Solidarity Panel: Deconstructing International Solidarity
These days the word “solidarity" is used much more often than in the past. We certainly do feel a sense of “solidarity”—with people helplessly caught in dire situations like natural or man-made catastrophes, for example—or we feel "in solidarity" with particular causes and advocacies. Does the term "international solidarity" mean the same as “solidarity" but on an international scale? Why is it important to know about "international solidarity”?
Virginia Dandan is the UN Human Rights Council’s independent expert on human rights and international solidarity, appointed to develop a draft declaration on the right of peoples and individuals to international solidarity.
Dandan served on the UN Committee on Economic, Social and Cultural Rights for 20 years and chaired the committee from 1999 to 2007. With extensive experience in human rights work on the ground, she has provided technical assistance on UN treaty body reporting as well as training on economic, social and cultural rights, human rights in development, human rights education and training, the rights of indigenous peoples, cultural rights, gender issues, and sustainable development.

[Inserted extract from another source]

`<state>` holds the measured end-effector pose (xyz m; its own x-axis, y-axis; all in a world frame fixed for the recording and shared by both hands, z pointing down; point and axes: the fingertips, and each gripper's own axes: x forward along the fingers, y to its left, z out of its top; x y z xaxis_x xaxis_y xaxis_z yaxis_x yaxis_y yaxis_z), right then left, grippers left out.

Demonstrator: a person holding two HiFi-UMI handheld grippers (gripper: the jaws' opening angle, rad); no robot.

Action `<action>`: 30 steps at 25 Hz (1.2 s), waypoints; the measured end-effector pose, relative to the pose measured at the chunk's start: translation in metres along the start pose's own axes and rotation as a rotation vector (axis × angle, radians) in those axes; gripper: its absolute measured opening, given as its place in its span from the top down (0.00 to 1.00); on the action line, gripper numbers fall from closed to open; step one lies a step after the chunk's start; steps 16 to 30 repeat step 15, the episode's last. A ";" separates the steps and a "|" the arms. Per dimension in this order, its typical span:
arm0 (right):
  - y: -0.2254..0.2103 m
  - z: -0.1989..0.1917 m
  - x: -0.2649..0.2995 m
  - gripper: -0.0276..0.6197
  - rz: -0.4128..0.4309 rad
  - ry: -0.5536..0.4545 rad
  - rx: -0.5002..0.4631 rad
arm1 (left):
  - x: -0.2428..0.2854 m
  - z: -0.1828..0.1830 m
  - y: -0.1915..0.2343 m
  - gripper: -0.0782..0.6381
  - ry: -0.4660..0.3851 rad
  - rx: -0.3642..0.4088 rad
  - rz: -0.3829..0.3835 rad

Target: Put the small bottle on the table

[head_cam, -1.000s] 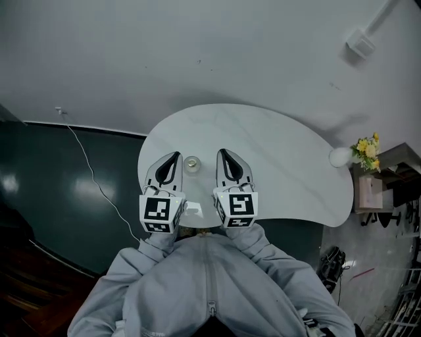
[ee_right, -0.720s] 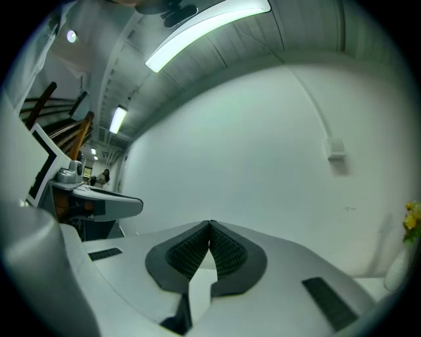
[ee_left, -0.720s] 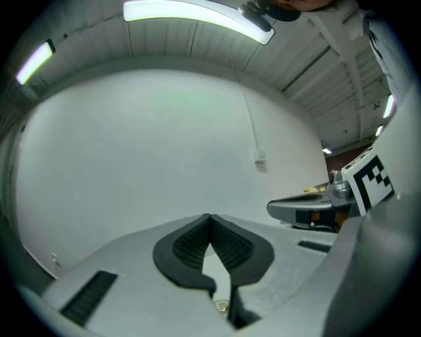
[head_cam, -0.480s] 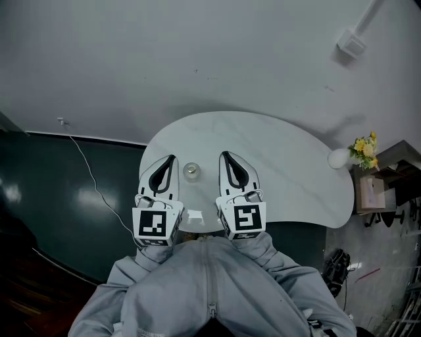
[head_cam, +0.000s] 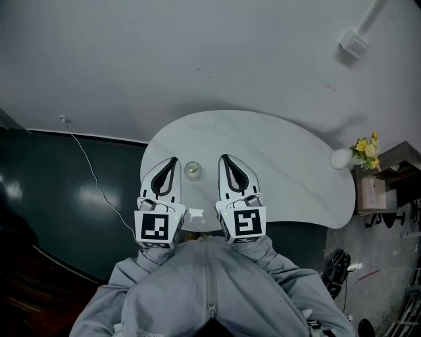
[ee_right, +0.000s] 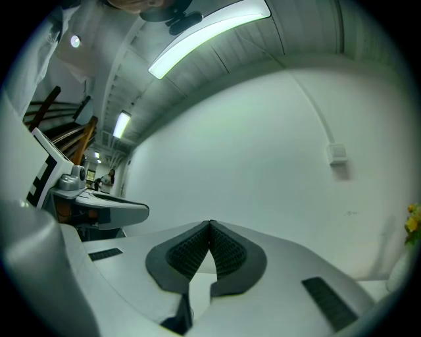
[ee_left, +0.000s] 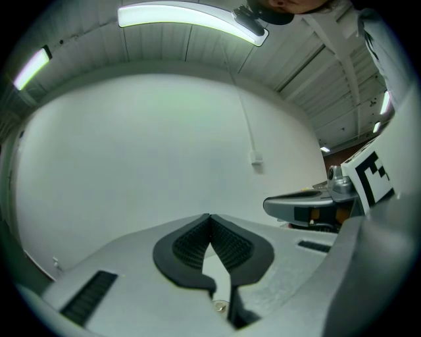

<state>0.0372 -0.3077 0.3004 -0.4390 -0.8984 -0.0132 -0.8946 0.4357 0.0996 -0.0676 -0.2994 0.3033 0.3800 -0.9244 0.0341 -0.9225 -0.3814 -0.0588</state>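
Head view: dim, cool grey cast, flat even light. Soft shadow on wall just beyond right end of table. Pale glare patches on dark floor left of table. Gripper views: strong fisheye bending, black corners, ceiling light strips blown out white.

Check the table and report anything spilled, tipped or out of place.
Nothing stands out. The small pale bottle sits on the white rounded table, between the left gripper and right gripper, both shut and empty. No spill shows around it.
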 end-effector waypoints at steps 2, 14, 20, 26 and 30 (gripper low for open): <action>0.000 -0.001 -0.002 0.92 0.000 0.001 0.002 | 0.000 -0.001 -0.002 0.88 0.003 -0.001 -0.001; -0.004 -0.007 -0.003 0.92 0.004 -0.001 0.006 | 0.002 -0.006 -0.006 0.88 0.000 0.005 0.002; -0.004 -0.008 -0.004 0.92 0.005 -0.001 0.006 | 0.002 -0.008 -0.007 0.88 0.001 0.004 0.002; -0.004 -0.008 -0.004 0.92 0.005 -0.001 0.006 | 0.002 -0.008 -0.007 0.88 0.001 0.004 0.002; -0.004 -0.008 -0.004 0.92 0.005 -0.001 0.006 | 0.002 -0.008 -0.007 0.88 0.001 0.004 0.002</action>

Previously a faculty member and dean at the Philippines College of Fine Arts, Dandan holds a PhD in anthropology from the University of the Philippines.
Luigi Crema, a spring 2016 Kellogg visiting fellow, holds a joint appointment in the Law School. He is associate researcher at the Università degli Studi of Milan, where he teaches on such topics as the law of treaties, human rights in international investment arbitration, and settlement of international boundary disputes. His research interests focus on the foundations of international law and in particular on the law of treaties and international customary law. He holds a joint PhD from the Universities of Milan and Geneva.
Crema’s work has appeared in a variety of books and law reviews, included the European Journal of International Law and the Italian Yearbook of International Law. He was a 2011–12 fellow at NYU Law School’s Jean Monnet Center for International and Regional Economic Law and Justice.